William Fowler, in the Boston Globe (7-23-05):

[William Fowler is director of the Massachusetts Historical Society.]

IT IS TIME for Massachusetts to recognize a great wrong. Two hundred and fifty years ago this summer, Massachusetts helped launch a brutal campaign of ''ethnic cleansing" against the Acadians of modern day New Brunswick and Nova Scotia.

In the early part of the 17th century hundreds of French peasant families migrated from France and settled in a region they called L'Acadie (modern day New Brunswick and Nova Scotia). These families diked and farmed the rich marshlands bordering the Bay of Fundy. Isolated from the principal French settlements in the Saint Lawrence River Valley, the Acadians evolved a distinct culture, one that drew heavily upon their native Micmac neighbors with whom they often intermarried.

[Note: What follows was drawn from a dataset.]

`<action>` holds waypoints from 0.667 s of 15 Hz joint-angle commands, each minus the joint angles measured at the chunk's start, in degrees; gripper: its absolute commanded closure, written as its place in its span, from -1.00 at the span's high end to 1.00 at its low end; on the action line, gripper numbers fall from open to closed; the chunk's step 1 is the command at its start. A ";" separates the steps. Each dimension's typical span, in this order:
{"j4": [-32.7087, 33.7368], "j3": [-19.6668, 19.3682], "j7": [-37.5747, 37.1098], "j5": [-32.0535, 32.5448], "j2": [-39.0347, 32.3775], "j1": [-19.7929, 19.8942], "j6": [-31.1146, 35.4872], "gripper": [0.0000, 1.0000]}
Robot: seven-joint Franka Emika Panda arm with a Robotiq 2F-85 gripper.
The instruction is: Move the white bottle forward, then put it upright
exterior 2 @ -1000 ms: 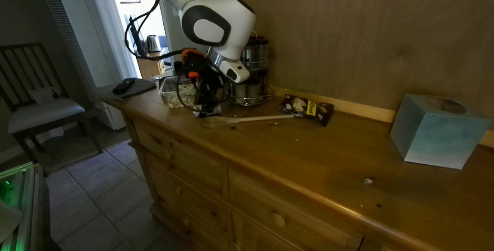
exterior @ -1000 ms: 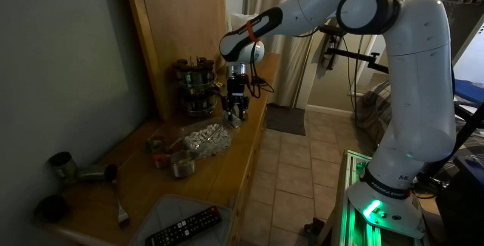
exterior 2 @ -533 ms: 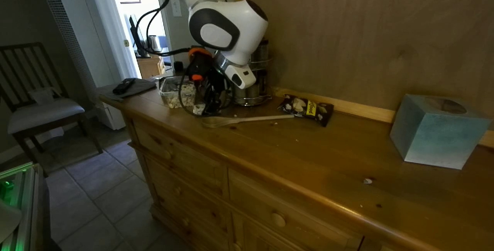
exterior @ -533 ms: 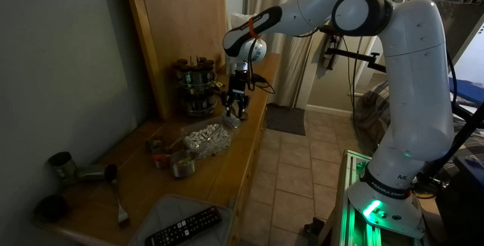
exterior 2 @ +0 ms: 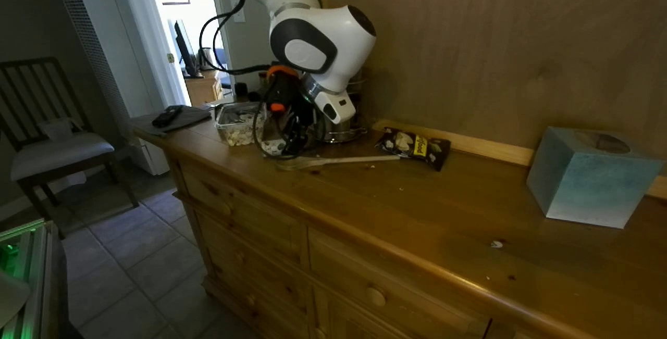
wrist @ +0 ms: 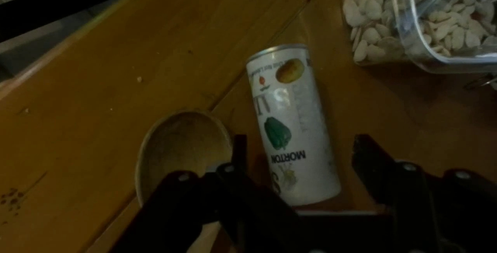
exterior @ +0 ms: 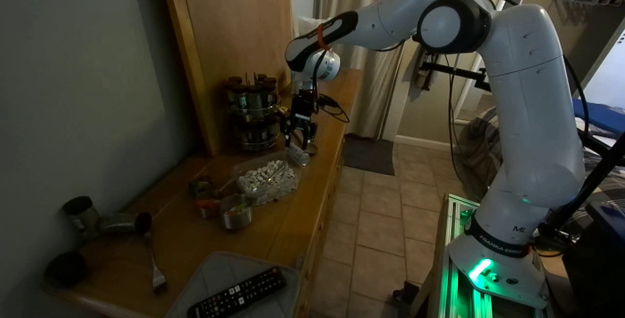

Unfortunately for the Acadians, their homeland was contested ground as the world's two superpowers, France and England, struggled to dominate North America. In 1713, at the end of one of the many wars fought between these two nations, France ceded Acadia to England and with it sovereignty over the native Acadians. However, customs, language, and religion divided these people from their new English rulers. In neighboring Massachusetts, ministers and politicians railed against the Acadians. Venomous attacks on the ''perfidious" French filled newspapers while from their pulpits ministers damned the ''papists."

Behind the violent rhetoric venal land speculators, led by William Shirley, royal governor of the Massachusetts, schemed to seize Acadian lands. Nova Scotia's lieutenant governor, Charles Lawrence, along with Jonathan Belcher, chief justice of the colony, Robert Monckton, an army officer, and John Winslow of Marshfield, an officer in the Massachusetts militia, joined Shirley and laid plans to expel the Acadians and seize their lands.

At a meeting on July 28, 1755, Lawrence ordered Monckton ''to send all the French Inhabitants out of the Province." Monckton realized that he would have to move quickly before the Acadians discovered their fate. He turned to Winslow and the Massachusetts militia to help him.

On the morning of Aug. 6, 1755, Monckton summoned Winslow to his headquarters at Fort Cumberland near the northern end of the Bay of Fundy. He told Winslow that he planned to order all the male Acadians to the fort. Once they were inside, Winslow's men would surround and confine them. Unaware of their peril on Sunday, Aug. 10, more than 400 Acadian men entered the fort. All went according to plan. And as soon as the men were locked up, messengers were sent to their families telling them to report to the fort lest the men suffer. Those who fled would be hunted down and killed.

Less than a week later at the village of Grand Pre, Winslow pulled the same maneuver and several hundred more men were seized. Within weeks several thousand Acadians were taken up and the expulsion began. Thousands of Acadians were herded aboard transport vessels. Families were often separated and no one was told their destination. Some escaped and fled to French Canada, but most did not and they were shipped off to distant places including Louisiana where they became known as Cajuns. Nearly 10,000 Acadians died in this Grand Derangement....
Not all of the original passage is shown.